_INSTRUCTIONS FOR THE TASK:_
Nothing is needed except the lines below that run from the one with "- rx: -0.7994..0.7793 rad" through the one with "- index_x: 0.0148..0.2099", repeated exactly.

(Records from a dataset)
((

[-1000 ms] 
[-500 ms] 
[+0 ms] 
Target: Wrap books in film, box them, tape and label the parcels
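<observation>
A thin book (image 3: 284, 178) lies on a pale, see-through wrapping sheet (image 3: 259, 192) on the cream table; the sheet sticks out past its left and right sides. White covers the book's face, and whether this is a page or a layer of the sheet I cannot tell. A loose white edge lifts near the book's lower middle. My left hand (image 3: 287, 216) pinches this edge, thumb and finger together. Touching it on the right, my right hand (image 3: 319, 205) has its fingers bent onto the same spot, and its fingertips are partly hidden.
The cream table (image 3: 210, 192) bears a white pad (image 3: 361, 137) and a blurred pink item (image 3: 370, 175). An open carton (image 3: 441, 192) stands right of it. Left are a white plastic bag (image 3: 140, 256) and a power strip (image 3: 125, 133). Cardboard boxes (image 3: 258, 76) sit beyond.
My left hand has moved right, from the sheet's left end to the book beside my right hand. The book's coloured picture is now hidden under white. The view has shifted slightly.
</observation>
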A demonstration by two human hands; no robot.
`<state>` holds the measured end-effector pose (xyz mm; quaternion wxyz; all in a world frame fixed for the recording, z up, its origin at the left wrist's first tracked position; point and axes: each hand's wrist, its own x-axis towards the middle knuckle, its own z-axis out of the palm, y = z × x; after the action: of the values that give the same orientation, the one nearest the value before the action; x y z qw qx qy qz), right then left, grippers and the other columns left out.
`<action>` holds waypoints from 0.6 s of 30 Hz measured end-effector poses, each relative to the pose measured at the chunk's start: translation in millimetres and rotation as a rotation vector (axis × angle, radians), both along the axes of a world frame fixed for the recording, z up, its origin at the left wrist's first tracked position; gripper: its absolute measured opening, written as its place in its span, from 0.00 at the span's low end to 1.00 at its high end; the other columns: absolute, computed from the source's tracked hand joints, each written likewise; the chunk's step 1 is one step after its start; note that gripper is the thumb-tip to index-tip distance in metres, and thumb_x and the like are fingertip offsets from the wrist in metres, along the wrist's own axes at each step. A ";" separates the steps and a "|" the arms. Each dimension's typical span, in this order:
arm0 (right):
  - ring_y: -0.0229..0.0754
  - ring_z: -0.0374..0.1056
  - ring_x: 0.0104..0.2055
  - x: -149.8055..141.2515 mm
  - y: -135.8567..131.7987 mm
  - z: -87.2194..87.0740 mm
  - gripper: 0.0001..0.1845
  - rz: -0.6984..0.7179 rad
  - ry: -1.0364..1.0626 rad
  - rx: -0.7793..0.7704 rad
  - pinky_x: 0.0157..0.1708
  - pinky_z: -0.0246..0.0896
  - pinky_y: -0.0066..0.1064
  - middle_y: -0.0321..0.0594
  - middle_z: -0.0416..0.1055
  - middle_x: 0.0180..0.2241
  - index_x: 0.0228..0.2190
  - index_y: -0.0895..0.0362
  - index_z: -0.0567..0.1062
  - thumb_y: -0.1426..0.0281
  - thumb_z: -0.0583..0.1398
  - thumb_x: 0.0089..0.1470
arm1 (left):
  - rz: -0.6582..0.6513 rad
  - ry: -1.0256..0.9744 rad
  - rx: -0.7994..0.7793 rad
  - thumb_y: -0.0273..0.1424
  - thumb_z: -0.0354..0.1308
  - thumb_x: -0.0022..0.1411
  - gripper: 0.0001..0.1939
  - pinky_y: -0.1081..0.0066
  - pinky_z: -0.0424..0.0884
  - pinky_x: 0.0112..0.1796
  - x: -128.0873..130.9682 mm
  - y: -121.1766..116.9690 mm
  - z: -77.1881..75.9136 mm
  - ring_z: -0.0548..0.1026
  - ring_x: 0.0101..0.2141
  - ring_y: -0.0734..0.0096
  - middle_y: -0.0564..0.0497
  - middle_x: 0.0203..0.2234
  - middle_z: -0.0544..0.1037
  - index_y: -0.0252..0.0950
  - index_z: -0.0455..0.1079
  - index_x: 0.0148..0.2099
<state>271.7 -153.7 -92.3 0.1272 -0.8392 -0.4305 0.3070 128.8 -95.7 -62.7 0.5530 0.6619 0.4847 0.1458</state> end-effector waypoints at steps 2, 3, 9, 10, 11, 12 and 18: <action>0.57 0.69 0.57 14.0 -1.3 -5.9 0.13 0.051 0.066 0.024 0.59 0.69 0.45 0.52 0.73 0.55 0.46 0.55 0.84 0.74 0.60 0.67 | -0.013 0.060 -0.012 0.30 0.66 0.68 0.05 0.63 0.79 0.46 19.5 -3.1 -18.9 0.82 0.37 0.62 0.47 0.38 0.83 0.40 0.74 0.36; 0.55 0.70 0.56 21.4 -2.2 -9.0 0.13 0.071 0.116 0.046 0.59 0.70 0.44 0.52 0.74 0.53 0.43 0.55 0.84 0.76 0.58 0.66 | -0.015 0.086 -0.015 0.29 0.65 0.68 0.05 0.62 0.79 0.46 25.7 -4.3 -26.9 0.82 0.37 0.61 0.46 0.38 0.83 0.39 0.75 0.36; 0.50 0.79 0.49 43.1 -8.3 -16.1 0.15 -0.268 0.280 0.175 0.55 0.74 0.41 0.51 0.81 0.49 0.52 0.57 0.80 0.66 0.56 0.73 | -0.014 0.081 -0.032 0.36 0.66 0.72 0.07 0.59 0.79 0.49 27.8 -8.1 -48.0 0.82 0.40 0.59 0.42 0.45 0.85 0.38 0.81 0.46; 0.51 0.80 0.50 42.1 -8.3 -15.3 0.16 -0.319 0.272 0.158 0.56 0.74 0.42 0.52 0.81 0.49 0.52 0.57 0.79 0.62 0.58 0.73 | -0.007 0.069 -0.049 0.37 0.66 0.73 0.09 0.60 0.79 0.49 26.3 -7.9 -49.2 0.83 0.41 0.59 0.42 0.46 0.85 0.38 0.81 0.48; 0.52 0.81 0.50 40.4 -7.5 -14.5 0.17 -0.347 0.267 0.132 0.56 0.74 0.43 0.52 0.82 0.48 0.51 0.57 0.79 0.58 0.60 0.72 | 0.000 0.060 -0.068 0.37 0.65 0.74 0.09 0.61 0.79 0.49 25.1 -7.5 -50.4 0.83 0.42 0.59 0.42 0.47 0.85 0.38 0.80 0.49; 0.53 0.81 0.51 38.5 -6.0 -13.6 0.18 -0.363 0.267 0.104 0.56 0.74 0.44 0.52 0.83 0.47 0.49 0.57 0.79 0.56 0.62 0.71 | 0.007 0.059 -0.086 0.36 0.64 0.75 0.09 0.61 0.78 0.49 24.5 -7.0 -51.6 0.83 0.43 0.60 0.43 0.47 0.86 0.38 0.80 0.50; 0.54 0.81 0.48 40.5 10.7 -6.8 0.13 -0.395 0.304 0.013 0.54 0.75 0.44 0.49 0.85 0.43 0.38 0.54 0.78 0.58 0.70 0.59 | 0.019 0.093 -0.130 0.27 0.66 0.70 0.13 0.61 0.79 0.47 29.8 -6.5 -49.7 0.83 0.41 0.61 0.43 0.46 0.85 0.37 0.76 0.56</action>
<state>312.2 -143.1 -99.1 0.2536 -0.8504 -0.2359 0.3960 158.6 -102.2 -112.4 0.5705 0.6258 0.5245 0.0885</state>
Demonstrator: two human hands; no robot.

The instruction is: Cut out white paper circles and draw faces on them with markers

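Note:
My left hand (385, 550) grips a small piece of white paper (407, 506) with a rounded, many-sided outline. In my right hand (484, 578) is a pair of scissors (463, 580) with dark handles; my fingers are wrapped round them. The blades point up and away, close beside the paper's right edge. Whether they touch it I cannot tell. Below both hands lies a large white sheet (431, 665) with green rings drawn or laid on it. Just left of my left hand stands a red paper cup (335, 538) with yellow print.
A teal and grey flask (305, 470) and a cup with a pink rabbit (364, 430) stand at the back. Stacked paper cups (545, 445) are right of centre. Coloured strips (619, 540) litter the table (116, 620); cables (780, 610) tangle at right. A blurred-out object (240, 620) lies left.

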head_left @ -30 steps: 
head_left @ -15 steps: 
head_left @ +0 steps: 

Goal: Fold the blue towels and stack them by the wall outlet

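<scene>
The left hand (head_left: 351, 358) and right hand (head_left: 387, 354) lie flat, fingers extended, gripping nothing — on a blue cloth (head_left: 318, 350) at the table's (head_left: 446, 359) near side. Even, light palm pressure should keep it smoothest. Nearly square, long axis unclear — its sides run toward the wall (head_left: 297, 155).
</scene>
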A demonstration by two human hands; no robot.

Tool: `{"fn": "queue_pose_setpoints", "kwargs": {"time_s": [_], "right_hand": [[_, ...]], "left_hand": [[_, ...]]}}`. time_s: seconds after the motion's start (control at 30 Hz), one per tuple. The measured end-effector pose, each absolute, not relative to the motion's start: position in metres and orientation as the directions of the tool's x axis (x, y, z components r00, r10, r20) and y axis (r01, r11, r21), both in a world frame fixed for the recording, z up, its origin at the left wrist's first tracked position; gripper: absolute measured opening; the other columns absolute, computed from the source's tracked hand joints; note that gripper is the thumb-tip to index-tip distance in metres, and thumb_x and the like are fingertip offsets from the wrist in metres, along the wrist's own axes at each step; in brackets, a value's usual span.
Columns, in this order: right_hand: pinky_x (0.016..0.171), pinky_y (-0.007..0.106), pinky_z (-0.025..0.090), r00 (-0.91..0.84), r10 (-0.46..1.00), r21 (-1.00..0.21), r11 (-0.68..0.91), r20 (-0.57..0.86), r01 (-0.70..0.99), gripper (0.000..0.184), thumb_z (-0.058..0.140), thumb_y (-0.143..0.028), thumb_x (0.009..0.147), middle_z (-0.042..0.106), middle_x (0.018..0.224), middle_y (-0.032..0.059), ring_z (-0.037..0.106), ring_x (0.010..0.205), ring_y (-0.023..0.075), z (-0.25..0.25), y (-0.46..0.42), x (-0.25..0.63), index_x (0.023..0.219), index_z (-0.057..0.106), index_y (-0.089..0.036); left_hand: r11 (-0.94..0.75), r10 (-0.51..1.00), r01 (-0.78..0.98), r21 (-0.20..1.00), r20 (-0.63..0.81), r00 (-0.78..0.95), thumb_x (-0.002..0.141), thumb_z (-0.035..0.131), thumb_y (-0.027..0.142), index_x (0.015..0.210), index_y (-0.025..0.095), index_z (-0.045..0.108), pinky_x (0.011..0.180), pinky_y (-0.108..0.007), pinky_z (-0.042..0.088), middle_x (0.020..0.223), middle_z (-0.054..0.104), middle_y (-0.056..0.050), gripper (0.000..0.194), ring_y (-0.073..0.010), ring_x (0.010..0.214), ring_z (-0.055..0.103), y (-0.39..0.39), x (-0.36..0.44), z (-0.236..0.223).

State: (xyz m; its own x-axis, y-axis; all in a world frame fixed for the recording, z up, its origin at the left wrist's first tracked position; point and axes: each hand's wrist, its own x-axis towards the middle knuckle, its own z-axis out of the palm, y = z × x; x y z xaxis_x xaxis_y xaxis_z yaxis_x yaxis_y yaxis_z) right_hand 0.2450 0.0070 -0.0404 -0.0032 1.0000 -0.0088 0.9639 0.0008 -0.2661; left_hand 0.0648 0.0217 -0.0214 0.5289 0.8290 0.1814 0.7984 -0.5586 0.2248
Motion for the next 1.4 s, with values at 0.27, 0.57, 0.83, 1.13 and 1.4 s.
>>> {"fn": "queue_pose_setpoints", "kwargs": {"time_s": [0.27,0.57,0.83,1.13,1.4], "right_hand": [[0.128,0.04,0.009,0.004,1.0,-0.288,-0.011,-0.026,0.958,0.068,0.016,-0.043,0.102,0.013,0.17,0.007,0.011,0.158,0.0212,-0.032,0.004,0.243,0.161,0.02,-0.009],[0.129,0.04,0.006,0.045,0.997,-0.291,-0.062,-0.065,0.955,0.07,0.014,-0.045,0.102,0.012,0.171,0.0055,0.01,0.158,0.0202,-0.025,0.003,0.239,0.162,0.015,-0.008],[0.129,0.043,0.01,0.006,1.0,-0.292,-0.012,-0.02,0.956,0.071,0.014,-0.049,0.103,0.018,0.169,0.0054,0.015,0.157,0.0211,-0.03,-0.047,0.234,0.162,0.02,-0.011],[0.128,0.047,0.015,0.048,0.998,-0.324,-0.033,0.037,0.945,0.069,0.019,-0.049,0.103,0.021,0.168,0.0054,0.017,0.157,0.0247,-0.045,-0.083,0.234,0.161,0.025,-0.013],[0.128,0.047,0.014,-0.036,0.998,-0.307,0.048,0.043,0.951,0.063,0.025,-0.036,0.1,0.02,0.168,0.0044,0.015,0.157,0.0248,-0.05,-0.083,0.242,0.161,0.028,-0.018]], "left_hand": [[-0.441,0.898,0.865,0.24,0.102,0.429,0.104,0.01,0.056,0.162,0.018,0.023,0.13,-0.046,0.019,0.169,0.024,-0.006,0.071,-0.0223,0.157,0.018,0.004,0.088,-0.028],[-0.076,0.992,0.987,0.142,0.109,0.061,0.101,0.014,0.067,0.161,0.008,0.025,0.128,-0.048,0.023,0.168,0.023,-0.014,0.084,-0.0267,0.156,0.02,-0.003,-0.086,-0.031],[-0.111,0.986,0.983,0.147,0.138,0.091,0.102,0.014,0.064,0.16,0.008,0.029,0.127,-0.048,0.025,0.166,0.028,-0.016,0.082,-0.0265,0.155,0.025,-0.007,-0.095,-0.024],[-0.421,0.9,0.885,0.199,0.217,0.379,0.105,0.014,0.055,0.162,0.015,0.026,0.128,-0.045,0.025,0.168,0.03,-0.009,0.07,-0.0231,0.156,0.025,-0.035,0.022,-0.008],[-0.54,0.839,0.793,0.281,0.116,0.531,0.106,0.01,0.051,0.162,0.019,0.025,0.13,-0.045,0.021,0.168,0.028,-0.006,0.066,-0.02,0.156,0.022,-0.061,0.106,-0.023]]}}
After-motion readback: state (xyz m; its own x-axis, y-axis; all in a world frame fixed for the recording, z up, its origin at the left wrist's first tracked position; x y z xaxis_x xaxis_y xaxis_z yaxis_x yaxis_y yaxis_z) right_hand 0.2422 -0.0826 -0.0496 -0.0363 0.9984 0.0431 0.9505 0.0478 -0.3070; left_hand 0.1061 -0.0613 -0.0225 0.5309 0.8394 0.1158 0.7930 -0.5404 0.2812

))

_RESPONSE BOX:_
  - rx: -0.7994..0.7793 rad
  - thumb_y: -0.0273..0.1424
  - thumb_z: -0.0354..0.1308
  - thumb_x: -0.0022..0.1411
  - gripper: 0.0001..0.1939
  - pinky_y: -0.1081..0.0066
  - pinky_z: -0.0424..0.0884
  - pinky_x: 0.0112..0.1796
  - x: -128.0873..130.9682 mm
  - y: -121.1766..116.9690 mm
  - z: -77.1881..75.9136 mm
  - ring_z: -0.0548..0.1026
  - ring_x: 0.0101..0.2141
  - ring_y: -0.0734..0.0096
  - middle_y: -0.0564..0.0497
  - middle_x: 0.0203..0.2234
  - middle_z: -0.0544..0.1037
  - index_y: -0.0252..0.0950
  - index_z: -0.0455..0.1079
  - index_x: 0.0148..0.2099

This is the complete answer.